The Chip-Architect article also gives reasons why it's not wise to use instructions on XMM registers which expect a different format. It also states that memory operands for FP operations are fetched by the Int units and delivered to the FPU.

Did you also have a look at
http://www.digit-life.com/articles2/...ily2-add0.html,
http://www.digit-life.com/articles2/...ily2-add1.html and
http://www.digit-life.com/articles2/...ily2-add2.html?

The second of these has a lot of details about the behaviour of the L1/L2 caches on K8.

Recently I looked at some old preview of the Hammer by www.tecchannel.de. They've run their TecMem benchmark on the CPU (an engineering sample running at 800MHz) and reached up to 16Bytes/cycle using MOVDQA. The same tests on Opteron (using a newer version of TecMem) achieved only up to 8Bytes/cycle for 128bit accesses while 64bit accesses read 16Bytes/cycle.
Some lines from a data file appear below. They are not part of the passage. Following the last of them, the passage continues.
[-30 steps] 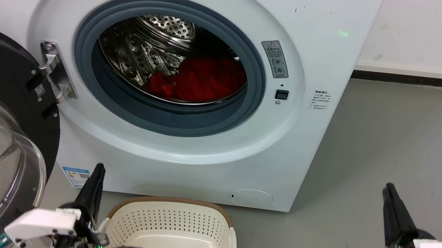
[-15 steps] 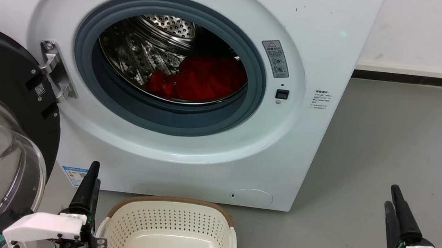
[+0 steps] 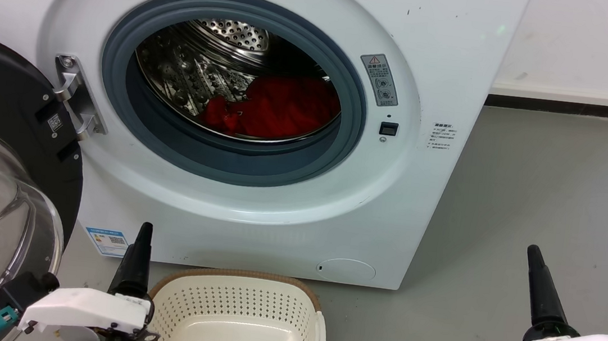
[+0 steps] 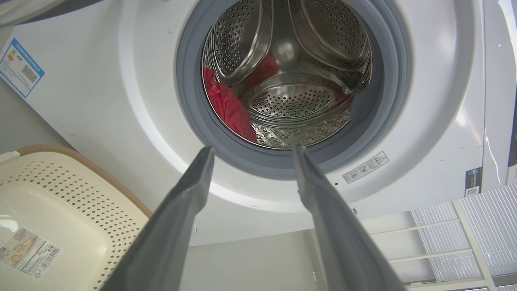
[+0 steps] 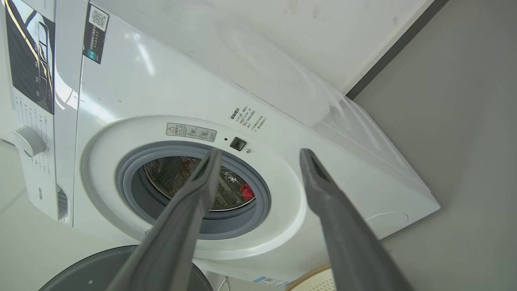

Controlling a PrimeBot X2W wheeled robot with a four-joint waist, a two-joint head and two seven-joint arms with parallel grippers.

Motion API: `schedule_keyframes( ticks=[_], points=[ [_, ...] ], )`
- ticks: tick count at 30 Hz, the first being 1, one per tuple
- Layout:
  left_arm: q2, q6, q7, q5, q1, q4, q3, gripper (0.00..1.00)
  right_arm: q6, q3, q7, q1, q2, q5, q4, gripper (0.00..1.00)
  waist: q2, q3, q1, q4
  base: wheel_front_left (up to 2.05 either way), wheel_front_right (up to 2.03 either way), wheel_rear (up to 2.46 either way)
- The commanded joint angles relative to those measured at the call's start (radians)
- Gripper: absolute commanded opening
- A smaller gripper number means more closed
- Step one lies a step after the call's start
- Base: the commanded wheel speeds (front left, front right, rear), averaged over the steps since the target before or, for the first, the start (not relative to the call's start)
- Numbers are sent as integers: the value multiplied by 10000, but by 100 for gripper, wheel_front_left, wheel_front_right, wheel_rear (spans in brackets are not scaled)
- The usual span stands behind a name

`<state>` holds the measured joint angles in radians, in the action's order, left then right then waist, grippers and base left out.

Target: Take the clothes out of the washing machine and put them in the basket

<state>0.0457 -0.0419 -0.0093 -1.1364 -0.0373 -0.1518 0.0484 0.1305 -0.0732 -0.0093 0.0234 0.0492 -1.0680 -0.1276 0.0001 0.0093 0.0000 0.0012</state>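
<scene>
The clothes (image 3: pixel 279 108), a bright red garment, lie at the lower right of the washing machine's (image 3: pixel 439 66) steel drum, behind the grey ring. In the left wrist view the clothes (image 4: pixel 228 106) show at the drum's left. The cream basket (image 3: pixel 233 303) stands on the floor just before the machine, with nothing in it but a label sticker. My left gripper (image 3: pixel 144 231) hovers open by the basket's left rim, its gap (image 4: pixel 253 150) facing the drum mouth. My right gripper (image 3: pixel 532 254) hangs open over the bare floor at the right, away from the machine; it (image 5: pixel 261 152) holds nothing.
The black-rimmed glass door (image 3: pixel 3 105) stands swung open at the left, close beside my left arm. Grey floor (image 3: pixel 550 191) stretches to the right of the machine up to a white wall with a dark skirting (image 3: pixel 567 109).
My left gripper has shifted slightly right and up beside the basket. My right gripper rose a little and turned, so its fingers now line up one behind the other. The clothes have not moved.
</scene>
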Motion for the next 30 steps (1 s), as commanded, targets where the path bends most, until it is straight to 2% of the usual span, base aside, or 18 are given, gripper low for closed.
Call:
schedule_keyframes(
  ticks=[1,13,30],
  points=[
    [31,97,-131,539,-32,259,-76,100,2,55,-125,35,23,634,298,100,-1,1,0,0,0,0,0],
    [36,395,-568,2492,169,595,-359,100,3,286,-565,-222,23,2930,731,100,-1,-2,0,-2,0,0,0],
    [41,623,-1110,4737,441,959,-635,100,2,414,-1103,-578,23,5240,1254,100,-1,-22,0,5,0,0,0]
  ],
)
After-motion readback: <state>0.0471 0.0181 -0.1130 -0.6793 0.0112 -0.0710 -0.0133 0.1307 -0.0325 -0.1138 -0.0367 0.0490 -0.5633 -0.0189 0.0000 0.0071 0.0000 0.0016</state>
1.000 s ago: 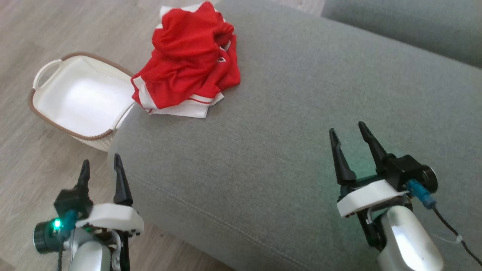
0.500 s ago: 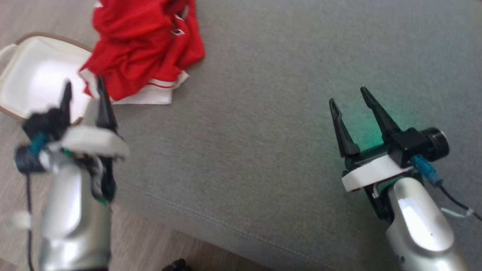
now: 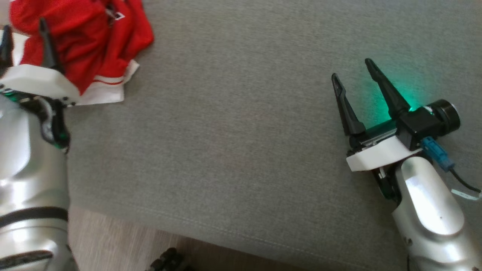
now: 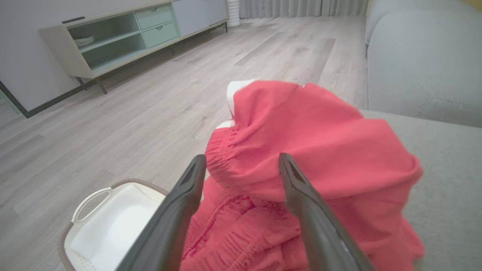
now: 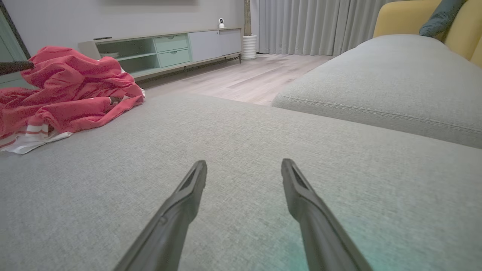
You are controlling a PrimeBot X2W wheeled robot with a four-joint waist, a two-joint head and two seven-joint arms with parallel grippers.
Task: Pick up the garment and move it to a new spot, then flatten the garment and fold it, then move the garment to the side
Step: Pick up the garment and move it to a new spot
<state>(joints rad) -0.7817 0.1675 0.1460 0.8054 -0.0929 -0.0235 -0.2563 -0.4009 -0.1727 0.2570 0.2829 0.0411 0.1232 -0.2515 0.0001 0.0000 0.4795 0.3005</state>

But that could have a different reason: MOVDQA has the same opcode as MOVQ, but extended by a 0x66 prefix. If a CPU doesn't understand the SSE2 instruction (like my Athlon XP) it will execute it as the MMX equivalent. In that case the actually achieved bandwidth is just half of the expected. That could be the case for this engineering sample because SSE2 could have been disabled for it.